Most acutely, a robust, public, national-scale surveillance system including widespread testing and tracing, as has been recommended by a bipartisan group of experts and former regulators, is the key to effectively managing the COVID-19 crisis and reopening the economy. But nationally integrating health data from electronic health records, genetic data, and other sources of clinical data could have even greater long-term impact. While the confidentiality of an individual’s health data needs to be well-protected, this can be achieved in a manner that promotes data-driven innovation, rather than stifling it in the name of “privacy.”
Data analytics de-identified to an individual can drive quality standards, increase information about the cost of healthcare, and help create incentives for high-impact, low-cost preventative interventions. When approved by patients, deep genotypic and phenotypic data could powerfully enhance therapeutics research and drive much better outcomes by matching the right treatments to patients and patient populations. Data-enabled innovation has the potential to underpin a rapid evolution toward a true system of value-based care in which the US leads the world not in how much we spend on health care, but instead on the quality and value of healthcare we receive.
Virtual health and national-scale data may only be the beginning of the positives that can come out of the COVID-19 pandemic. Doctors and healthcare workers are throwing out historic playbooks and adapting to new conditions, often at risk to their own lives and in the process innovating new models for delivering healthcare. Scientists and businesses are working nimbly and collaboratively to find solutions and develop therapies. In order for these heroic efforts to drive enduring change, however, we need to change incentives (principally reimbursement and payment structures) and dismantle regulatory barriers to innovation.
The HIV/AIDS crisis spawned new non-governmental practices that fundamentally altered how we conduct research and develop drugs. The COVID-19 crisis has the potential to have an even greater impact by enabling long-overdue and critical improvements in epidemiology, healthcare delivery and public health management.
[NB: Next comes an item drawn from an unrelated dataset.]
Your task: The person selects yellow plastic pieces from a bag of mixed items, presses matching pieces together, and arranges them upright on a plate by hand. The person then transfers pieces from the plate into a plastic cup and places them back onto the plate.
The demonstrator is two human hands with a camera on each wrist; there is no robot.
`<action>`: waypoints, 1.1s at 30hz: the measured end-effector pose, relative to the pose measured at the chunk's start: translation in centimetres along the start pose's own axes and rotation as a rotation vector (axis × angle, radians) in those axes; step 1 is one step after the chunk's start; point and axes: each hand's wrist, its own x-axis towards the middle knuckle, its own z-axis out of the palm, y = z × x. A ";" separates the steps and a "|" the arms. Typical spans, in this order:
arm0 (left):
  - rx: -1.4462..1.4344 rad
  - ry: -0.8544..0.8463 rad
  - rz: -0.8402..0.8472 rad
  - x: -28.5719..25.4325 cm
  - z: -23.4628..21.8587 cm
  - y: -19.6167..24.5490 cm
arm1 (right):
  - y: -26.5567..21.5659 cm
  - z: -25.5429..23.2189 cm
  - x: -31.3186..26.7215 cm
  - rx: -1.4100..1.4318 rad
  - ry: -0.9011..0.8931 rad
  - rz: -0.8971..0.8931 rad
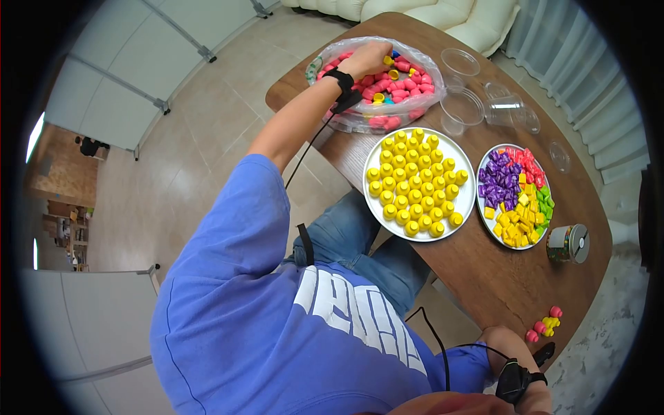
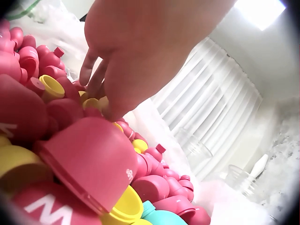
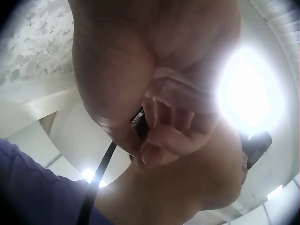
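In the head view my left hand (image 1: 366, 61) reaches down into a clear plastic bag (image 1: 432, 104) full of pink bottle-shaped capsules (image 1: 404, 90). At its fingertips is a yellow cup-shaped piece (image 1: 389, 61). The left wrist view shows the fingers (image 2: 89, 70) pointing down among pink and yellow pieces; the tips are hidden, so I cannot tell whether they pinch one. My right forearm (image 1: 508, 346) is by the table's near right edge. In the right wrist view the right hand (image 3: 173, 126) has loosely curled fingers and holds nothing, with skin close behind it.
A white plate (image 1: 373, 149) bears rows of yellow bottle tops. Another plate (image 1: 484, 232) holds purple, yellow, red and green wrapped pieces. A lidded jar (image 1: 567, 243) stands at right. Clear plastic cups (image 1: 505, 111) are at the back; small pink and yellow pieces (image 1: 546, 326) lie near the right forearm.
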 end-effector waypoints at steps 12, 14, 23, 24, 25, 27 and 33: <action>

History may not exactly repeat, but let’s hope it finds the best rhymes.
Julie Sunderland is Co-Founder of Biomatics Capital and the former head of the Bill & Melinda Gates Foundation’s strategic investment fund.
Bob More is a Managing Director of Alta Partners and a Senior Advisor to the Bill & Melinda Gates Foundation.
Kirsten Axelsen is a Visiting Scholar with the American Enterprise Institute. She is also a consultant with clients that include biopharmaceutical companies.